Low Expenses are the Rosetta Stone of Fund Investing

If there’s one thing that Morningstar is criticized for (over and over), it’s their 1-to-5 star ranking system.  it is routinely bashed for being a performance-chasing, backward-looking measure of how funds have done and rarely a predictor of future success.  I agree and disagree with that – but it’s complicated and I don’t want to get off track here.

This article appeared a couple of years back and I’ve read things that subsequently referenced it, but I’m first getting through it now and I think there’s a timelessness to this concept.

So forget about the stars for a moment, this is way more interesting (and exciting if you’ve been stuck in a rut, portfolio-wise)…Russel Kinnel and his team ran a slew of numbers on their universe and ratings from 2005 through 2010 based on three factors – their star system, success ratio, and expenses.  It turns out that the magic answer investors have long sought when choosing funds is the very simplest one, right under their noses all along:  Low expenses are the only predictor of outperformance of any statistical significance.

Check this out…

From Morningstar (emphasis mine):

How Expense Ratios Performed
If there’s anything in the whole world of mutual funds that you can take to the bank, it’s that expense ratios help you make a better decision. In every single time period and data point tested, low-cost funds beat high-cost funds.
To see the results, click here.

Expense ratios are strong predictors of performance. In every asset class over every time period, the cheapest quintile produced higher total returns than the most expensive quintile.

For example, the cheapest quintile from 2005 in domestic equity returned an annualized 3.35% versus 2.02% for the most expensive quintile over the ensuing five years. The gap was similar in other categories such as taxable bond, where cheap funds returned 5.11% versus 3.82% for pricey funds. That same relationship held up dependably in the other time periods we measured. For 2008, the cheapest quintile of balanced funds lost 0.04% over the next two years, while the most expensive shed 1.13%.

The gap was also impressive as measured by the success ratio because high-cost funds are much more likely to have poor performance and be liquidated or merged away.
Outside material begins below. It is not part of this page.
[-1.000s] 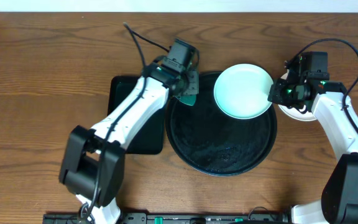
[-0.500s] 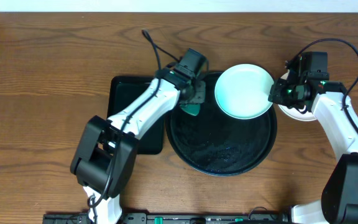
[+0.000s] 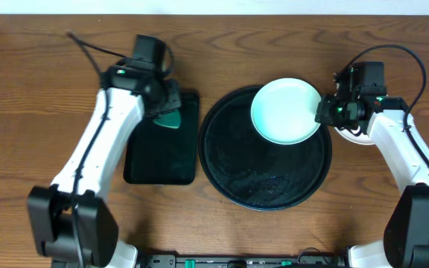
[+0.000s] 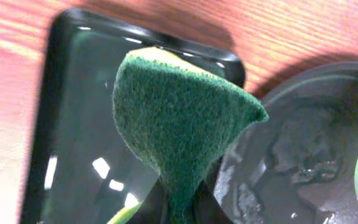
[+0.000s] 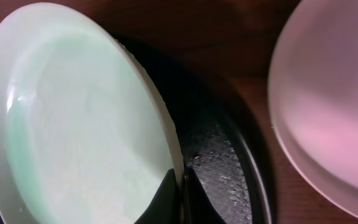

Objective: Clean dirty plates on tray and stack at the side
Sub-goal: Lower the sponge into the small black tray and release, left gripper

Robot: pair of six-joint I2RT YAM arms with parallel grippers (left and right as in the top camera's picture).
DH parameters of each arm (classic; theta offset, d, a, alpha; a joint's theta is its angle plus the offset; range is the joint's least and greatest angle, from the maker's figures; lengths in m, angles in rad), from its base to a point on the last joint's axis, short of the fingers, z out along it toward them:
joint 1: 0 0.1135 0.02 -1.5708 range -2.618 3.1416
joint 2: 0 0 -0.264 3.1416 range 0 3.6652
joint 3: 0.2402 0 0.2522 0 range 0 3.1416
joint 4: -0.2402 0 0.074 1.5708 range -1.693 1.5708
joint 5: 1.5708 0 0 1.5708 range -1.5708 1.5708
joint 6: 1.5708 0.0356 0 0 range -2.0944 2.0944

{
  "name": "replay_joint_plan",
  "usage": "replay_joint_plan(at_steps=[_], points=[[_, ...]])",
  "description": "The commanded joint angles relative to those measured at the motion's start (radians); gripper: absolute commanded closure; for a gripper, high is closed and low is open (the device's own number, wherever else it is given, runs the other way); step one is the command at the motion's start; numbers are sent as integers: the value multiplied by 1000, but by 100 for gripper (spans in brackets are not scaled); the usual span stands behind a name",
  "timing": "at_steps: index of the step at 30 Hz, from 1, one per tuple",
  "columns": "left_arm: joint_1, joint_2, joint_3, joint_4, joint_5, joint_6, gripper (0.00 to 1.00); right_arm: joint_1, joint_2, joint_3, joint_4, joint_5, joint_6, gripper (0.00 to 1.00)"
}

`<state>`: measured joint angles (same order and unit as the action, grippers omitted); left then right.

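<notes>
A pale-mint plate [image 3: 285, 112] hangs tilted over the back right of the round black tray [image 3: 267, 190], and my right gripper [image 3: 324, 115] is shut on its right rim. In the right wrist view the fingers pinch the plate's [image 5: 79, 124] edge at my right gripper [image 5: 182, 190], above the wet tray [image 5: 225, 168]. No smear shows on the plate's face. My left gripper [image 3: 166, 110] is shut on a green sponge [image 3: 170, 119], held over the rectangular tray. The sponge [image 4: 179, 106] stands up from my left gripper [image 4: 178, 202].
A small rectangular black tray [image 3: 162, 160] lies left of the round tray; its glossy floor [image 4: 79, 124] shows below the sponge. A white plate [image 3: 354, 135] rests on the table right of the round tray, under my right arm, and appears as a plate [image 5: 328, 106] beside the held one.
My left arm has swung left with the sponge, from the round tray's back rim to above the rectangular tray. The right gripper has shifted the plate slightly left.
</notes>
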<state>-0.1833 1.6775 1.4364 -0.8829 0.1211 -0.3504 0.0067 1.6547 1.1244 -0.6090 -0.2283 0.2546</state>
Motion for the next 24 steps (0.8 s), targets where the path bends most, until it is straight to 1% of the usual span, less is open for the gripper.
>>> replay_joint_plan(at_steps=[1, 6, 14, 19, 24], points=[[50, -23, 25, -33, -6, 74, 92, 29, -20, -1, 4, -8, -1, 99], [72, -6, -40, -27, -8, 97, 92, 64, -20, -1, 10, -8, -1, 99], [72, 72, -171, 36, -29, 133, 92, 99, -20, -1, 14, -8, -1, 99], [72, 131, -179, 41, -55, 133, 92, 99, -20, -1, 14, -8, -1, 99], [72, 140, -179, 51, -54, 132, 92, 99, -20, -1, 14, -8, -1, 99]])
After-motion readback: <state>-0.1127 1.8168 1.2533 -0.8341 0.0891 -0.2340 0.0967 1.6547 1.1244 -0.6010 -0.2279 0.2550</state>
For the 2005 group, we found that 48% of domestic-equity funds in the cheapest quintile survived and outperformed versus 24% in the priciest quintile. Put another way, funds in the cheapest quintile of domestic equity were twice as likely to succeed as those in the priciest quintile. It was a similar story in other categories, although in munis the advantage was greater than 6 to 1. The same basic relationship held up for the other years we looked at. Although I think of expense advantages as taking a long time to compound to your advantage, even the 2008 group saw low-cost funds with nearly a 2 to 1 success advantage.

Given that performance edge, you won’t be surprised to hear that low-cost funds also produced better risk- and load-adjusted performance as measured by the star rating. For example, the 2005 group enjoyed a subsequent 3.23 average star rating compared with 2.66 for the priciest quintile in domestic equity. The edge grew in taxable bonds to 3.34 versus 2.3. The edge held up for predicting three-year ratings for the 2006 and 2007 groups.
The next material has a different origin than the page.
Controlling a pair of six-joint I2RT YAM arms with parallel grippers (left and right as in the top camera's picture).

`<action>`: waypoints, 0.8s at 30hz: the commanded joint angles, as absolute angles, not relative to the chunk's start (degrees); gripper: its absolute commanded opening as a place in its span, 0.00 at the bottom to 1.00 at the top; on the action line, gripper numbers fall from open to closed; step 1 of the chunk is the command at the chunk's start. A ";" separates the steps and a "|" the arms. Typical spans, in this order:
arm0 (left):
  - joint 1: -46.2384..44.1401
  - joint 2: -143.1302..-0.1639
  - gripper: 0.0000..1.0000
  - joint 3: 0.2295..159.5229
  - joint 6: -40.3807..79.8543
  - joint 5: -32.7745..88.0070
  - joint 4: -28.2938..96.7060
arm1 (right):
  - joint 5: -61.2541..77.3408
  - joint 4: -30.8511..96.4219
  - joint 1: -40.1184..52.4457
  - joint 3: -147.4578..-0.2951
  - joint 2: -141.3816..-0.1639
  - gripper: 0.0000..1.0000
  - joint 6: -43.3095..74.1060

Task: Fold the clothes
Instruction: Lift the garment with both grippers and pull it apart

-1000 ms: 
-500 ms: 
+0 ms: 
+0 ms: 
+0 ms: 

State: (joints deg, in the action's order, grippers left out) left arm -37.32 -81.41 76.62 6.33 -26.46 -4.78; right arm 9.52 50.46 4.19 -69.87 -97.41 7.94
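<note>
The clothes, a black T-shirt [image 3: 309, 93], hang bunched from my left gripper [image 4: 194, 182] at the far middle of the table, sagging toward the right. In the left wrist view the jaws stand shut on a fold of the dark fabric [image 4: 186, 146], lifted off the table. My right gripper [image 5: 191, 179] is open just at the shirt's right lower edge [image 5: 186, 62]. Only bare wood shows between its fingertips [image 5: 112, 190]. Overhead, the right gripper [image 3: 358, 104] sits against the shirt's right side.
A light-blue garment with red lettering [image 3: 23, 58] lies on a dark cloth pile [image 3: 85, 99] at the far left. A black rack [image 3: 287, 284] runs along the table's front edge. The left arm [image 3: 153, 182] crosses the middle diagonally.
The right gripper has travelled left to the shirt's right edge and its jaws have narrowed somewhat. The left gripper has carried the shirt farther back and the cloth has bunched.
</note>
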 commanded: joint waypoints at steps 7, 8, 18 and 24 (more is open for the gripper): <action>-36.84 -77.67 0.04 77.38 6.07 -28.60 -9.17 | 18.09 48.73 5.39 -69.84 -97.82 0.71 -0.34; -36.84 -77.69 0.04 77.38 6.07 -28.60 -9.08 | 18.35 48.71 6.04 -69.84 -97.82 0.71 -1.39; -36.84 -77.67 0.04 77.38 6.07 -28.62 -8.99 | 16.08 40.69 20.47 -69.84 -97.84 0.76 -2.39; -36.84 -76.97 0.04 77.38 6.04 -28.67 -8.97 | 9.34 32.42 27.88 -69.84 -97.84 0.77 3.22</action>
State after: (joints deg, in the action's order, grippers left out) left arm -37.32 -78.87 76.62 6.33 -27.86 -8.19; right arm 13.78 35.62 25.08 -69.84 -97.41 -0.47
The rest of the study and findings are at the link below, but I regard this as Case Closed.  Cheaper is better, all things being equal.  At my shop, when we’re building and managing models, we are constantly on the lookout for ways to lower internal costs of products – if that means swapping an active manager for a passive one, so be it, if that means going I-class mutual fund to ETF, too bad.  It seemed instinctive to us that this was the best course, it’s good to have data to back that up.